Below are lines of data, and only some are wanted. Please repeat exactly those from the line that has "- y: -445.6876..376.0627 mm" through the line that has "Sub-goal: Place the".

***

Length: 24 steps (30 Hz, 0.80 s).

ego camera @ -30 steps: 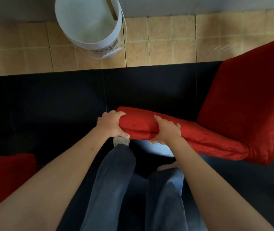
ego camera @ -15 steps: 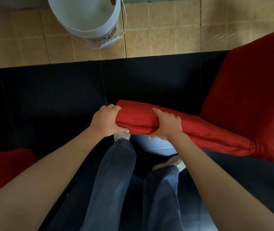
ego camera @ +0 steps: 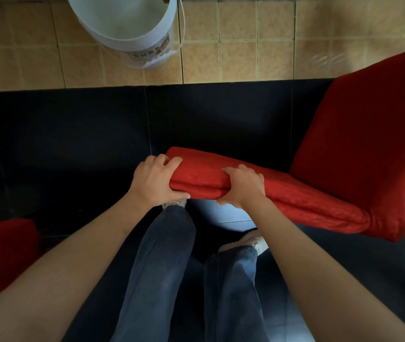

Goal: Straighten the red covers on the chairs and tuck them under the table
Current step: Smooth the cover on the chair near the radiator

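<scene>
A chair in a red cover (ego camera: 359, 154) stands at the right, seen from above, its seat sloping away to the upper right. My left hand (ego camera: 153, 181) grips the left end of the top of its backrest, fingers over the top and thumb below. My right hand (ego camera: 244, 187) grips the same top edge a little further right. The cover's cloth bunches in a fold between the two hands. A second red-covered chair (ego camera: 1, 255) shows at the lower left edge, only partly in view.
A white plastic bucket (ego camera: 132, 28) stands on the beige tiled floor (ego camera: 245, 45) at the top. Below it lies a wide black surface (ego camera: 73, 139); whether it is the table I cannot tell. My legs in blue jeans (ego camera: 164, 267) and light shoes stand under my arms.
Both hands have kept their grip on the backrest top. The chair, bucket and floor have slid slightly upward in the view, so the chair sits a little further from me.
</scene>
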Each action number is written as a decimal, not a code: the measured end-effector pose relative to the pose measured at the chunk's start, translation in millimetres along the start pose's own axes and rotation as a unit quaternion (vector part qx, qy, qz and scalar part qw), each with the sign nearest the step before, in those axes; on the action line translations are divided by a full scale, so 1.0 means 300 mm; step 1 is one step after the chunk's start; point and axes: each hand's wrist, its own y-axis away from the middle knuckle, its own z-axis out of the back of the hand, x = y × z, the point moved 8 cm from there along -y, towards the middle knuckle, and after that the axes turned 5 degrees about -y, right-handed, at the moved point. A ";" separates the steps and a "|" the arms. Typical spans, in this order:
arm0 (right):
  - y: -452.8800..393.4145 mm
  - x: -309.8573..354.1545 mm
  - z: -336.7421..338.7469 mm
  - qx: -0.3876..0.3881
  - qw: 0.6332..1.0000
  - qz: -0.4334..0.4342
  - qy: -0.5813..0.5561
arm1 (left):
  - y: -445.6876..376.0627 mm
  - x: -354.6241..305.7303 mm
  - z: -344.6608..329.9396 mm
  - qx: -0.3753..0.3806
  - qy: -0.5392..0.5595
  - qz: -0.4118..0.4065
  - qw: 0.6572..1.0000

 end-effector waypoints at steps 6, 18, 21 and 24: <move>0.010 -0.022 0.019 -0.049 0.997 -0.017 -0.063 | -0.015 0.008 0.008 0.003 0.018 0.005 1.000; 0.074 -0.030 0.127 -0.077 0.991 -0.048 -0.099 | -0.012 -0.038 0.157 -0.023 0.004 -0.015 1.000; 0.106 -0.036 0.201 -0.090 0.989 -0.047 -0.107 | 0.021 -0.033 0.232 -0.073 0.098 0.005 0.992; 0.155 -0.049 0.276 -0.102 0.987 -0.050 -0.115 | 0.095 -0.012 0.276 -0.112 0.215 0.043 0.969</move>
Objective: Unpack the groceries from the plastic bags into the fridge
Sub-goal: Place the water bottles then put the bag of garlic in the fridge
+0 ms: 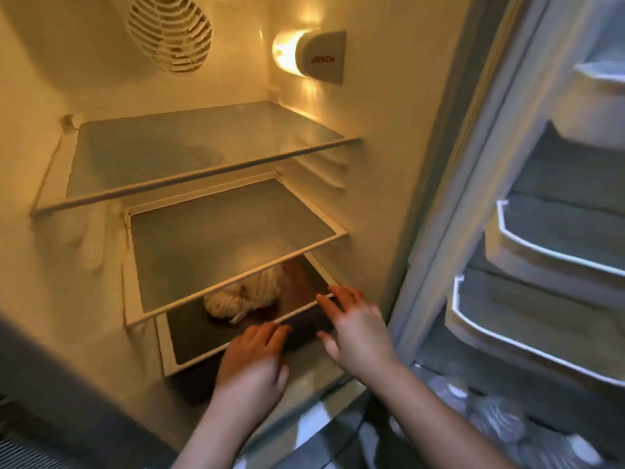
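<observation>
The fridge stands open with three glass shelves. The top shelf [216,164] and the middle shelf [236,265] are bare. On the lowest shelf [189,346] lies a pale knotted bundle [243,296], partly hidden under the middle shelf. My left hand [253,360] rests flat at the front edge of the lowest shelf, fingers together, holding nothing. My right hand [355,326] hovers at the shelf's front right corner with fingers spread and empty. No plastic bag is clearly visible.
The fridge door [527,252] hangs open on the right with white-rimmed door racks [541,353]. A lit lamp housing [311,57] sits on the right inner wall and a round vent [170,32] on the back wall. Blurred bottle tops [487,411] show low in the door.
</observation>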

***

Task response.
  - y: -445.6876..376.0627 mm
  - x: -354.6241..305.7303 mm
  - z: -344.6608..329.9396 mm
  - qx: -0.3753..0.3806
  - qy: -0.5392..0.5595
  - qz: -0.4118..0.4065
  - qw: 0.6572..1.0000

 end-effector waypoints at steps 6, 18, 21 and 24: <move>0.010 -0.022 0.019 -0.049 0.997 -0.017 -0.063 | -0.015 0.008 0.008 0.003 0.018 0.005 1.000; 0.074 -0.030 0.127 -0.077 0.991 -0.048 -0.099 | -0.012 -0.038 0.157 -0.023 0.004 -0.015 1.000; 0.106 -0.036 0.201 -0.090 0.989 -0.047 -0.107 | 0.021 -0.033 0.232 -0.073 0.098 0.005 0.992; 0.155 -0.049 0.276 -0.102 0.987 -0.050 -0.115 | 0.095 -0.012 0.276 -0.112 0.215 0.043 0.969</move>
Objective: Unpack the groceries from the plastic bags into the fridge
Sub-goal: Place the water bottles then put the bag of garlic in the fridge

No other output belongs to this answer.